The vegan Vietnamese sandwich
- Bánh mì chay (vegan sandwich) – This is usually eaten twice a month during the full and half-moon celebrations. Most Buddhist followers have a vegan day twice per month. They have these standard fillings:
- Solid or shredded tofu
- Vegan protein substitute meat (cold cuts)
- Hearty veg such as cauliflower or beetroot.
The pickled vegetables, carrots and daikon use vegan white vinegar. Everything in the sandwich is vegan. This is really worth a try. The flavors can be as good as any other Banh Mi around.
The modified original Banh Mi Sandwiches (from Colonial France)
These are the original baguette fillings that were consumed in the late 19th and early 20th century, usually for breakfast.
- Bánh mì pa-tê (Pate sandwich) – Pate is usually served as part of the Vietnamese Sandwich, though it can be served as one filling. Usually, pork-based pate is served, though there are various flavors available. A seasoned vegan-based pate has really hit the streets with force recently.
- Trứng Chiên/trứng ốp-la (Fried Egg/ omelette) – Either fried eggs or an omelette cooked and served with pickled vegetables, fresh cucumber and soy sauce. The Vietnamese style can be replaced with a more basic egg, bread and margarine / soft cheese if required.
- The one with butter/ margarine and peanut butter/jam – This is the basic baguette people from France missed the most back in the day. A basic roll served with butter, jam and peanut butter. Sometimes, this is served as breakfast with a fried egg.
Banh Mi – The worldwide evolution
This isn’t just street food, this is uber-street food. The banh mi started from colonial origins. It was originally available to the elite only. After changes in circumstance during the 20th century, the banh mi became food for the masses. The baguette quickly became Vietnamese food after a native touch was applied to the snack.
Cold cuts and sliced ham once served to ex-pats gave way to suit the local palette. Pork belly or meatballs, sliced chicken and pork, in addition to different types of fillings aroused the tastebuds of the Vietnamese people. The banh mi and it’s diverse range of flavors became a favorite. The filling, complimented with pickled carrot and daikon, along with fresh cucumber and cilantro, made the banh mi a must-try for any overseas visitor.

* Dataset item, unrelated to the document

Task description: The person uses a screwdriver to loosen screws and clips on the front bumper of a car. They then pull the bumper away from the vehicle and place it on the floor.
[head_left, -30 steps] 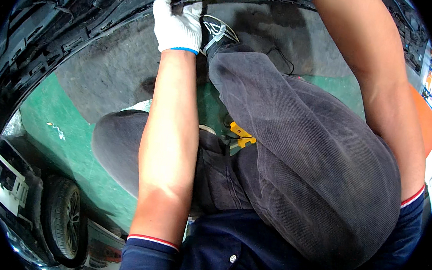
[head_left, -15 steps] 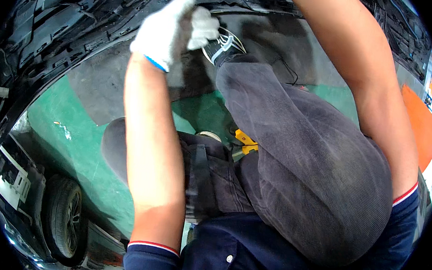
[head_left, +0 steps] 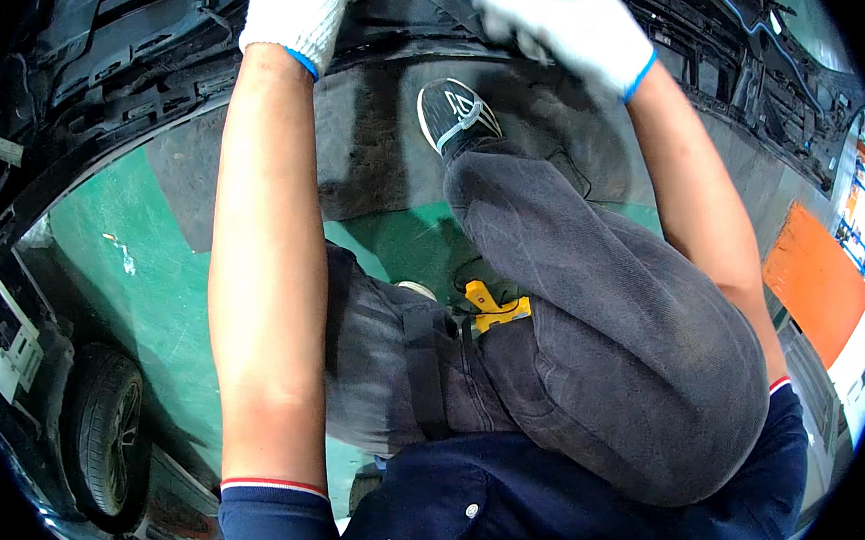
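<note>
Both my hands wear white knit gloves with blue cuffs and reach up to the black underside of a car [head_left: 136, 59] above me. My left hand [head_left: 296, 5] presses against the black panel at the top. My right hand [head_left: 570, 24] is blurred and rests on the same panel's edge, a little to the right. Whether either hand grips a part is hidden by the gloves and blur. My raised knee in grey trousers [head_left: 637, 355] fills the middle, with my shoe [head_left: 453, 116] beyond it.
A yellow tool [head_left: 490, 309] sticks out at my hip pocket. The floor [head_left: 142, 270] is green, with a dark mat under my foot. Another car's wheel [head_left: 105, 438] shows at lower left. An orange panel [head_left: 818, 282] stands at right.
My left hand has moved up and left along the car's underside. My right hand has come into view at the top beside it. The view has tilted slightly.
</note>
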The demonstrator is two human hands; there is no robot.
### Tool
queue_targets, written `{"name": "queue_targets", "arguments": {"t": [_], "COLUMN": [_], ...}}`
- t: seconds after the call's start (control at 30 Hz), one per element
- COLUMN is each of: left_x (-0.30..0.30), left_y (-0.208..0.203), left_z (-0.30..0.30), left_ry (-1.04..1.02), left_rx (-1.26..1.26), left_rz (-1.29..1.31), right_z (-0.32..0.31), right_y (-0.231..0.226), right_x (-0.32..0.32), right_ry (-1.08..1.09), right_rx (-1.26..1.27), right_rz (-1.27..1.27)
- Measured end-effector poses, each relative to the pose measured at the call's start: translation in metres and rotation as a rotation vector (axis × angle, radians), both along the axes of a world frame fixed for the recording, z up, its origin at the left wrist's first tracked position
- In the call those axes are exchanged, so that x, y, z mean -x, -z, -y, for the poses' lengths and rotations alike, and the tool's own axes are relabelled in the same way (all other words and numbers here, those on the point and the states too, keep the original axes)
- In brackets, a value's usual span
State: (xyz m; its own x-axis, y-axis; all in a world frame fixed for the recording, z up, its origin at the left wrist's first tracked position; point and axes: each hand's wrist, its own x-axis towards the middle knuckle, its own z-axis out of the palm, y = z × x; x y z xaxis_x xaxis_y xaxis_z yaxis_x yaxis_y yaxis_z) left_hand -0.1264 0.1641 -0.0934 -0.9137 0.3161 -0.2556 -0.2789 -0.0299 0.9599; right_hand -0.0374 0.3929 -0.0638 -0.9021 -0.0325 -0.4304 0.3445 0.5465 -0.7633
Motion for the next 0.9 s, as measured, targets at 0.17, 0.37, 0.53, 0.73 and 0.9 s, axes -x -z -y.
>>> {"name": "queue_targets", "arguments": {"t": [0.17,0.37,0.53,0.73,0.9], "left_x": [0.004,0.001,0.002,0.001,-0.005], "left_y": [0.01,0.021,0.027,0.031,0.036], "left_z": [0.003,0.019,0.018,0.016,0.024], "left_ry": [-0.06,-0.036,-0.061,-0.06,-0.108], "left_rx": [-0.245,-0.256,-0.294,-0.325,-0.303], "left_rz": [0.278,0.254,0.274,0.327,0.369], "right_z": [0.001,0.005,-0.029,-0.012,0.001], "right_y": [0.032,0.025,-0.008,0.037,0.051], "right_x": [-0.029,-0.016,-0.003,-0.01,-0.005], "right_ry": [-0.505,-0.405,-0.354,-0.243,-0.335], "right_rx": [-0.418,-0.279,-0.029,-0.133,-0.237], "right_rz": [0.264,0.385,0.304,0.332,0.183]}}
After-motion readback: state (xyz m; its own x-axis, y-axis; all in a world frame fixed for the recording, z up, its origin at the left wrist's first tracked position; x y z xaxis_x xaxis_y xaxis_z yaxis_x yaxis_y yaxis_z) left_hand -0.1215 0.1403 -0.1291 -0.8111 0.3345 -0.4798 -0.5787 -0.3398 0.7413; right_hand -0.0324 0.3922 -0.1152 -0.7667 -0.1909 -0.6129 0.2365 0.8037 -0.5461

The banh mi varieties for the foreigner
It just can’t be an authentic banh mi without adding at least one item from the list mentioned earlier in the post. The French-Vietnamese fusion of a sandwich does have a few varieties however and they come in many flavors, while sticking to the general preparation rules.

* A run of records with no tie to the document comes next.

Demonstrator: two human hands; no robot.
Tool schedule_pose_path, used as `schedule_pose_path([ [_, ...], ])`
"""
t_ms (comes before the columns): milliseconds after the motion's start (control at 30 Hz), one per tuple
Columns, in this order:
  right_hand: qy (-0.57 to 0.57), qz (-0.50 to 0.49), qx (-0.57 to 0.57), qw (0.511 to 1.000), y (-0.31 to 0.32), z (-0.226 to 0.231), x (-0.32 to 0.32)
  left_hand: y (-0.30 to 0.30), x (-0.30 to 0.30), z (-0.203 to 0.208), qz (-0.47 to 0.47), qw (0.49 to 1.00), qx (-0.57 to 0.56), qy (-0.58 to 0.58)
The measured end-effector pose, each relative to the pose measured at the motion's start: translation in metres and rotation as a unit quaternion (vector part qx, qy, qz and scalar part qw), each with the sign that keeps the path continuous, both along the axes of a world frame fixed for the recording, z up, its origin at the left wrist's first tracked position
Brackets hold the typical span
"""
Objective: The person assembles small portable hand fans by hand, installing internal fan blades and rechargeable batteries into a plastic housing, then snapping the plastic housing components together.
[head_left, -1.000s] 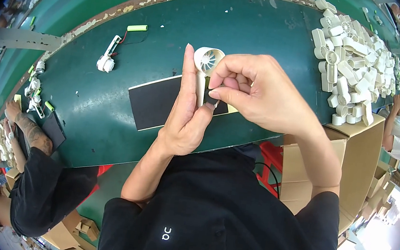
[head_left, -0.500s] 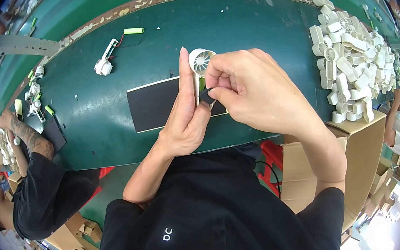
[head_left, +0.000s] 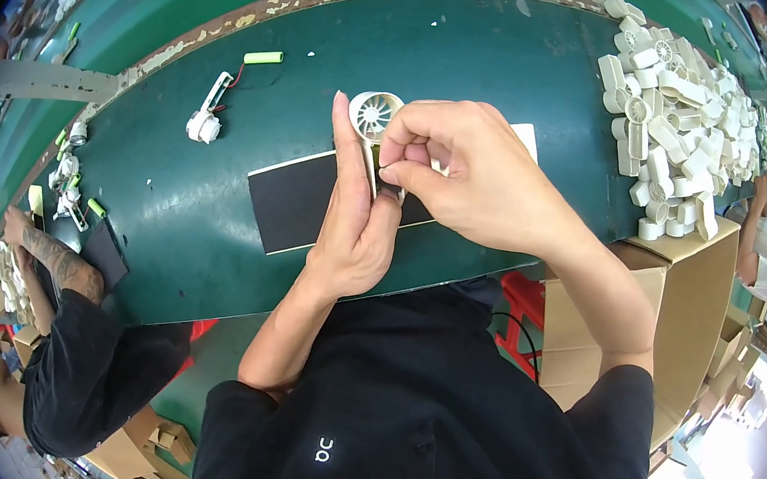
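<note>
The white fan housing (head_left: 375,116), now shifted slightly leftward, is being gripped above the black sheet (head_left: 290,201) by the left hand's (head_left: 351,231) fingers; its handle is still being worked by the right hand's (head_left: 473,169) pinched fingers, whose contents are being hidden.

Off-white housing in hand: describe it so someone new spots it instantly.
On the dark green workbench, find the black rectangular sheet. Above it, the person's left hand holds an off-white plastic housing, its round, spoked end showing between that hand and the curled right hand. Unlike the similar housings heaped at picture right, this one is hand-held.
</note>
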State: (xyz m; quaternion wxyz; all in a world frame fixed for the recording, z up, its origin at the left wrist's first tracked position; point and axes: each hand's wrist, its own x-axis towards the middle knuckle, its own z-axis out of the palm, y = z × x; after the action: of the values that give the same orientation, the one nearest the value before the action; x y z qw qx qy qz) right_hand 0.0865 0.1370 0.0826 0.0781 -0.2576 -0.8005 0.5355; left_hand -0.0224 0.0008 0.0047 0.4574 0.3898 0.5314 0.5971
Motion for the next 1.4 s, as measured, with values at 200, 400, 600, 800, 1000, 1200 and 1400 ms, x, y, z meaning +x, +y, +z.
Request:
schedule_pose_path([
  [200,0.094,0.048,0.064,0.992,0.009,-0.014,0.003,0.002,-0.005,0.002,-0.023,0.999,0.034,0.0],
  [400,0.142,0.035,0.096,0.985,0.005,-0.022,-0.003,0.002,-0.007,0.001,-0.034,0.999,0.028,0.004],
  [600,0.117,-0.004,0.05,0.992,0.001,-0.021,0.002,0.001,-0.004,0.003,-0.017,0.998,0.035,-0.054],
  [800,0.048,-0.053,-0.017,0.997,-0.006,0.001,0.004,0.004,-0.001,0.008,0.008,0.999,0.042,-0.001],
  [1000,0.004,-0.048,0.015,0.999,-0.002,0.014,0.008,0.005,0.003,0.008,0.01,0.999,0.047,-0.002],
  [1200,0.081,-0.042,0.08,0.993,-0.003,-0.005,0.002,0.007,0.005,0.001,0.033,0.993,0.082,0.083],
  [1400,0.118,-0.028,0.06,0.991,0.004,-0.021,-0.003,0.008,0.007,-0.002,0.039,0.991,0.056,0.115],
])
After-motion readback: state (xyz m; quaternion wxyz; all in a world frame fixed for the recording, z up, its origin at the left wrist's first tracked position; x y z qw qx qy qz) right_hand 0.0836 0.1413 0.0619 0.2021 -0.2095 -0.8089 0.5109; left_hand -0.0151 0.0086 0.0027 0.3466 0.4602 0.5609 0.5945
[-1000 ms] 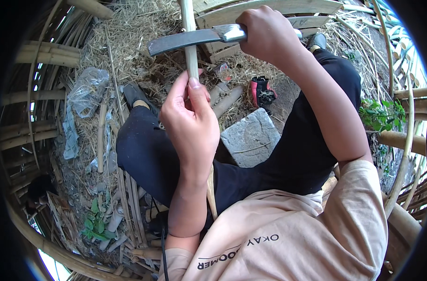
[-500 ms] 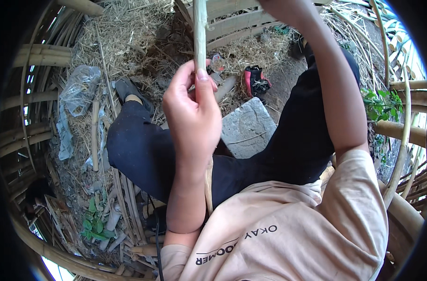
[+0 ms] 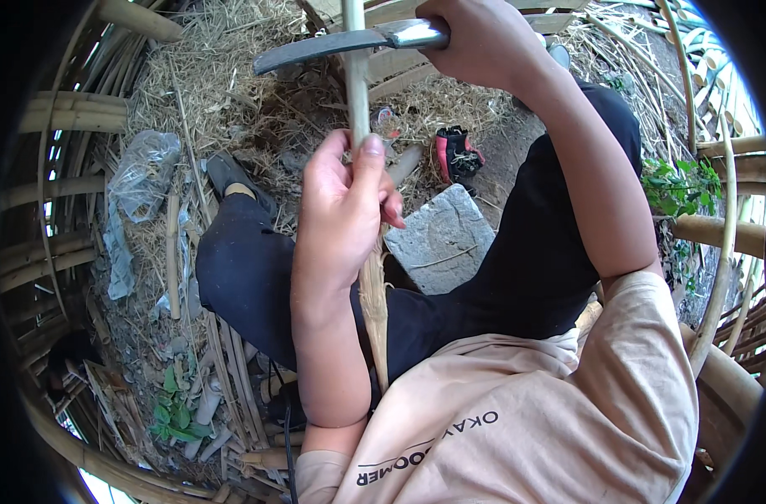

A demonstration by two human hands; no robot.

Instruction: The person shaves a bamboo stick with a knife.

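Observation:
A pale, peeled wooden stick [image 3: 373, 315] runs from the top edge of the picture down to my shirt at the lap. My left hand [image 3: 337, 210] holds it near the middle, thumb pressed along its top and fingers curled around it. Above that grip, a knife with a long, slightly curved grey blade [image 3: 316, 52] lies across the stick, its tip pointing left. My right hand [image 3: 484, 42] is closed around the knife's handle end. Whether the edge bites into the wood cannot be made out.
Between my legs sits a grey stone block [image 3: 446, 239], with a red and black glove-like item [image 3: 459, 154] beyond it. Dry shavings [image 3: 223, 76] cover the ground. A clear plastic bag [image 3: 145, 172] lies left, and bamboo poles [image 3: 727, 235] stand along the right side.
My right hand has come back toward me, bringing the knife into view across the stick. My left hand sits slightly lower, and more of the stick's lower part shows.

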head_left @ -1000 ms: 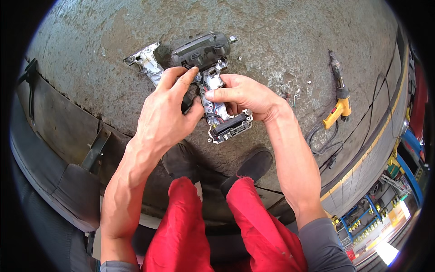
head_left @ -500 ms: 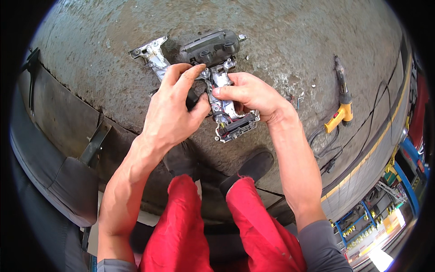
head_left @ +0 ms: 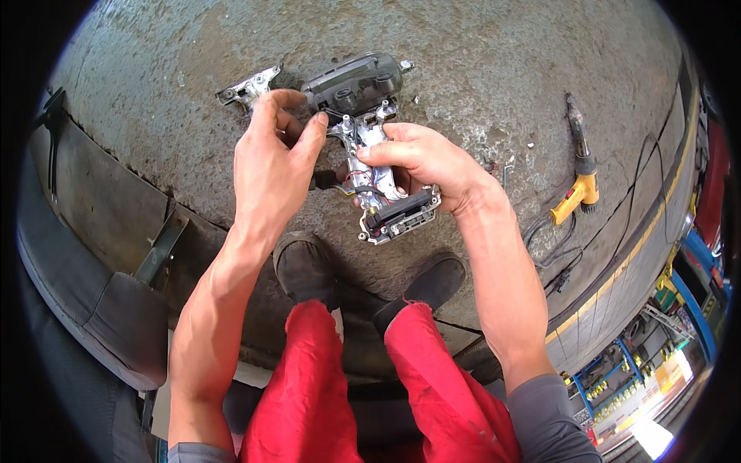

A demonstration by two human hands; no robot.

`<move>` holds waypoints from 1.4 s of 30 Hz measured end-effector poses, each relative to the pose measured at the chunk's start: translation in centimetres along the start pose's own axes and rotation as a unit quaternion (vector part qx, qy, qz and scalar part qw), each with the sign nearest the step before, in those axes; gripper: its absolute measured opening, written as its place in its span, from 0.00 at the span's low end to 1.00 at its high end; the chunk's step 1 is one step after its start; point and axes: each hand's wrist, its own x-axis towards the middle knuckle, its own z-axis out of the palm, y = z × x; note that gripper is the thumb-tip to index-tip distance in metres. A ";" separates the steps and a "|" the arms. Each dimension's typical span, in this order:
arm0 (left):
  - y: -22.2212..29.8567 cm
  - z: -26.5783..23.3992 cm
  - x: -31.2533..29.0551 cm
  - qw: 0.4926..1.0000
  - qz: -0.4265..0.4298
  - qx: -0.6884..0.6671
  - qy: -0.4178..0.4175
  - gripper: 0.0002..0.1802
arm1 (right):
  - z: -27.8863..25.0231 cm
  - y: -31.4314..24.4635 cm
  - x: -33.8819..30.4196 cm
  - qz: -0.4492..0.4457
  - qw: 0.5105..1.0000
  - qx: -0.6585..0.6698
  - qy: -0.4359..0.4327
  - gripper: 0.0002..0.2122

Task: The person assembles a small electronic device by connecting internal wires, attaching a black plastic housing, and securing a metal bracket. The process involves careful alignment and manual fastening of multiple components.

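Observation:
My right hand (head_left: 432, 158) grips a silver metal assembly (head_left: 372, 158), its thumb across the front and its other fingers partly hidden behind. Thin coloured wires and a black cable run along the assembly. A black rectangular module (head_left: 403, 212) sits at its lower end. A small black connector (head_left: 323, 180) sticks out at the assembly's left side. My left hand (head_left: 275, 147) is just left of the assembly, thumb and curled fingers apart, with nothing seen between them. Beyond the hands, a dark grey plastic housing (head_left: 351, 83) and a separate silver bracket (head_left: 255, 85) lie on the ground.
A yellow heat gun (head_left: 579, 193) with a dark nozzle lies on the right, its black cord (head_left: 552, 258) coiled near it. A thin hex key (head_left: 507, 176) lies closer in. Dark seats (head_left: 116, 324) stand at left. Blue shelving (head_left: 617, 370) is at lower right.
My left hand has drawn away to the left from the assembly, its fingers parting. The black connector now shows below it. The assembly has shifted slightly left in my right hand.

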 end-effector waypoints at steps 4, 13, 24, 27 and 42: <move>0.2 -0.1 1.0 0.997 0.008 0.078 0.007 0.38 | 0.4 -0.1 -0.1 0.007 0.999 0.044 -0.002 0.13; 0.9 -1.5 3.5 0.986 0.052 0.100 -0.123 0.42 | 0.2 -0.7 -0.5 0.013 0.999 0.030 0.022 0.12; 1.1 -1.9 5.4 0.961 0.167 0.139 -0.173 0.35 | 0.3 -1.7 -0.6 0.009 0.998 0.054 0.007 0.15; 1.5 -1.8 5.9 0.946 0.196 0.191 -0.173 0.35 | 0.0 -1.4 -0.6 0.007 0.996 0.089 0.009 0.15; 3.7 -2.8 6.7 0.897 0.257 0.257 -0.250 0.43 | 0.2 -2.4 0.0 -0.015 0.996 0.078 0.046 0.13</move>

Swedish meatballs and Italian style meatballs have been introduced into the banh mi in recent times. Cured Iberian or parma ham has been added to the selection of the cold cuts. Another introduction is the version of British and American style roasted meat, such as lamb, beef or chicken. Slices of roasted meat replaced the traditional versions you see in most stalls.

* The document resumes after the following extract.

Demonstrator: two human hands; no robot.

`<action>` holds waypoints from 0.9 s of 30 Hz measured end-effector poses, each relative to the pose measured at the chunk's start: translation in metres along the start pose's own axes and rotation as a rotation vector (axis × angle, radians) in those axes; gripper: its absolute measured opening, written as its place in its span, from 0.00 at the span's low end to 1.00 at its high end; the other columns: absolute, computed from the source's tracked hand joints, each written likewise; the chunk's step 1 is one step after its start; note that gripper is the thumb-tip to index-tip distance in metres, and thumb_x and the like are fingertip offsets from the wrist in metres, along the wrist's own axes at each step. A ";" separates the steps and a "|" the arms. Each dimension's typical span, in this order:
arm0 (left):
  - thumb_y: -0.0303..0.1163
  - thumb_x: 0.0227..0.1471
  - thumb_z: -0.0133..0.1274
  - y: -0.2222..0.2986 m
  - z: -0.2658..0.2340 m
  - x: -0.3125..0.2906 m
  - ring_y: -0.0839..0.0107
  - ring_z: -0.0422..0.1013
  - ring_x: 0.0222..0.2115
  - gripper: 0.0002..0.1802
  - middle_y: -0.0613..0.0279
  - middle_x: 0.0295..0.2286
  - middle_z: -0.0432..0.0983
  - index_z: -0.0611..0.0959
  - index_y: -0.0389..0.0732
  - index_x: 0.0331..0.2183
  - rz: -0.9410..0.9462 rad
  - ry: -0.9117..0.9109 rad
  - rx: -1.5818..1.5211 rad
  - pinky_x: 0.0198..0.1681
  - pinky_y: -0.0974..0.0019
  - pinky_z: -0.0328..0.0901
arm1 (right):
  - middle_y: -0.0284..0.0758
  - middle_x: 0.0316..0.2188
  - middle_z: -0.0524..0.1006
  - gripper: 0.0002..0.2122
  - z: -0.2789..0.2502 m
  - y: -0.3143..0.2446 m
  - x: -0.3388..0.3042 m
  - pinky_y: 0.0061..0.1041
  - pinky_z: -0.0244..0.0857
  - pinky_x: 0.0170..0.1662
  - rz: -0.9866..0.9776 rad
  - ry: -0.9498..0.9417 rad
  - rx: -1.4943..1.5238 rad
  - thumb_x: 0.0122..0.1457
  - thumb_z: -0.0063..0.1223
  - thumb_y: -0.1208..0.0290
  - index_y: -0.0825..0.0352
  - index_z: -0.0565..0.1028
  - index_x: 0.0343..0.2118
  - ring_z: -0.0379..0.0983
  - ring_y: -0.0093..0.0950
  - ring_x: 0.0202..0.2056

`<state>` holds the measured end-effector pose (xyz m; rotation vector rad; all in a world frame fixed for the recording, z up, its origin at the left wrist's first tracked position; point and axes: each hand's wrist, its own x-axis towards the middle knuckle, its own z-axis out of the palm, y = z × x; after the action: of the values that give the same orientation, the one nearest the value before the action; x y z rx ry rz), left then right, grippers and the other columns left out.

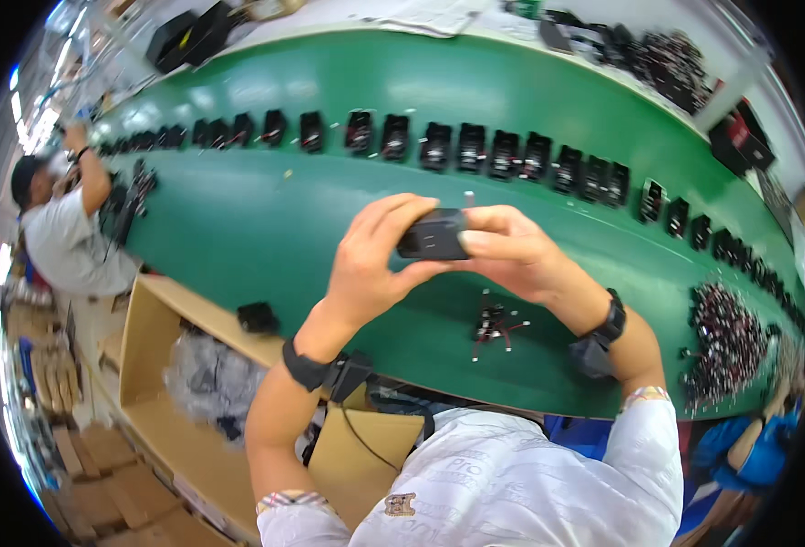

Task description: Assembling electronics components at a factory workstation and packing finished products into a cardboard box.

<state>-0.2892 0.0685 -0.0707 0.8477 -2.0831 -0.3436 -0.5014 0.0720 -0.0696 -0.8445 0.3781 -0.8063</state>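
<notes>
Both of my hands are raised over the green table and grip a small black box-shaped housing [432,239] between them. My left hand [372,251] is closed round its left end, thumb along the lower edge. At the right end my right hand [516,248] pinches it with thumb and fingers. Two small slots show on the housing's face. Below my hands, a small cluster of wired parts [492,325] with red and black leads and white connectors lies on the table.
A long curved row of black housings [471,148] with wires inside crosses the green table [266,214]. A big heap of wired parts [729,342] lies at the right. Lower left stands a cardboard box [161,342] holding clear plastic bags. Other people [79,214] sit at both sides.
</notes>
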 end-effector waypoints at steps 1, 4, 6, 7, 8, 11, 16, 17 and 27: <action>0.35 0.37 0.68 0.001 -0.001 -0.001 0.53 0.69 0.46 0.34 0.52 0.45 0.72 0.74 0.37 0.48 -0.058 -0.013 0.008 0.49 0.56 0.65 | 0.41 0.48 0.72 0.15 -0.001 0.000 0.001 0.35 0.62 0.56 -0.078 -0.004 -0.180 0.57 0.57 0.68 0.72 0.75 0.44 0.69 0.31 0.51; 0.28 0.41 0.64 0.010 -0.002 -0.005 0.51 0.66 0.49 0.34 0.48 0.49 0.67 0.70 0.37 0.52 -0.230 -0.099 0.047 0.50 0.57 0.64 | 0.44 0.57 0.65 0.10 -0.021 -0.004 -0.008 0.34 0.62 0.54 -0.230 0.020 -0.742 0.53 0.61 0.71 0.70 0.76 0.37 0.66 0.33 0.53; 0.24 0.44 0.58 0.009 -0.006 -0.008 0.59 0.68 0.48 0.28 0.54 0.51 0.67 0.71 0.39 0.50 -0.183 -0.136 0.133 0.44 0.61 0.65 | 0.44 0.56 0.65 0.10 -0.030 -0.028 -0.037 0.37 0.61 0.56 -0.341 0.112 -1.345 0.50 0.62 0.72 0.68 0.75 0.35 0.66 0.42 0.54; 0.24 0.44 0.58 0.009 -0.002 -0.006 0.59 0.68 0.48 0.28 0.54 0.51 0.67 0.71 0.39 0.50 -0.153 -0.141 0.073 0.44 0.61 0.65 | 0.44 0.56 0.65 0.11 -0.038 -0.041 -0.056 0.38 0.61 0.56 -0.387 0.191 -1.510 0.49 0.63 0.72 0.67 0.75 0.34 0.65 0.44 0.55; 0.24 0.45 0.57 0.014 -0.002 -0.005 0.59 0.68 0.47 0.27 0.54 0.50 0.67 0.72 0.39 0.49 -0.170 -0.155 0.068 0.43 0.62 0.65 | 0.44 0.56 0.65 0.12 -0.051 -0.054 -0.077 0.39 0.60 0.57 -0.448 0.230 -1.650 0.47 0.64 0.72 0.66 0.75 0.34 0.64 0.47 0.56; 0.24 0.45 0.56 0.015 0.001 -0.004 0.58 0.67 0.47 0.24 0.54 0.50 0.66 0.73 0.39 0.47 -0.173 -0.186 0.058 0.43 0.62 0.65 | 0.41 0.55 0.67 0.12 -0.088 -0.100 -0.141 0.37 0.64 0.53 -0.329 0.550 -1.845 0.44 0.64 0.71 0.66 0.78 0.34 0.66 0.43 0.54; 0.24 0.45 0.56 0.011 0.007 -0.006 0.57 0.68 0.47 0.23 0.53 0.50 0.66 0.73 0.39 0.46 -0.153 -0.229 0.076 0.41 0.62 0.66 | 0.39 0.55 0.68 0.13 -0.120 -0.129 -0.190 0.35 0.64 0.53 -0.197 0.838 -1.889 0.45 0.65 0.70 0.68 0.78 0.34 0.68 0.41 0.51; 0.24 0.45 0.55 0.012 0.008 -0.007 0.57 0.68 0.46 0.22 0.53 0.49 0.66 0.73 0.39 0.46 -0.172 -0.233 0.066 0.41 0.62 0.66 | 0.39 0.55 0.68 0.13 -0.122 -0.125 -0.185 0.35 0.64 0.53 -0.204 0.837 -1.884 0.45 0.65 0.70 0.68 0.78 0.34 0.68 0.41 0.51; 0.25 0.45 0.56 0.014 0.018 -0.013 0.57 0.68 0.45 0.20 0.52 0.49 0.66 0.74 0.38 0.44 -0.205 -0.275 0.047 0.40 0.62 0.66 | 0.38 0.56 0.66 0.11 -0.167 -0.095 -0.151 0.37 0.58 0.56 -0.185 0.763 -1.992 0.45 0.65 0.68 0.64 0.79 0.32 0.64 0.41 0.54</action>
<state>-0.3042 0.0862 -0.0823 1.0973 -2.2675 -0.5501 -0.7439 0.0628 -0.1006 -2.3884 1.9660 -0.7055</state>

Mayo is mixed with other condiments such as mint sauce or mustard. Alternative spread such as avocado or smashed chutney replaces the pate. Mushrooms and cauliflower have also become the main filling for the banh mi in places.
And no, these aren’t all homemade and only available in other countries, like Mr lee’s in the US. It is possible to find options like this in Vietnam. Banh Mi 25, around the Old Quarter in Hanoi, has options to suit every sandwich lover. Expect to pay a little extra than you would at a standard bakery. These are premium sandwiches.
The Europeans love a sandwich. The Vietnamese made an East-Asian sandwich that people love. The varieties of pork, the succulent cold cuts, the soft pate spread mixed with the set mayo and crunchy pickles on a crisp and crusty warm baguette. This is the best Vietnamese snack. Time to go, as I think I need one now. Writing this post has left me famished. A Vietnamese meatball banh mi sub coming right up!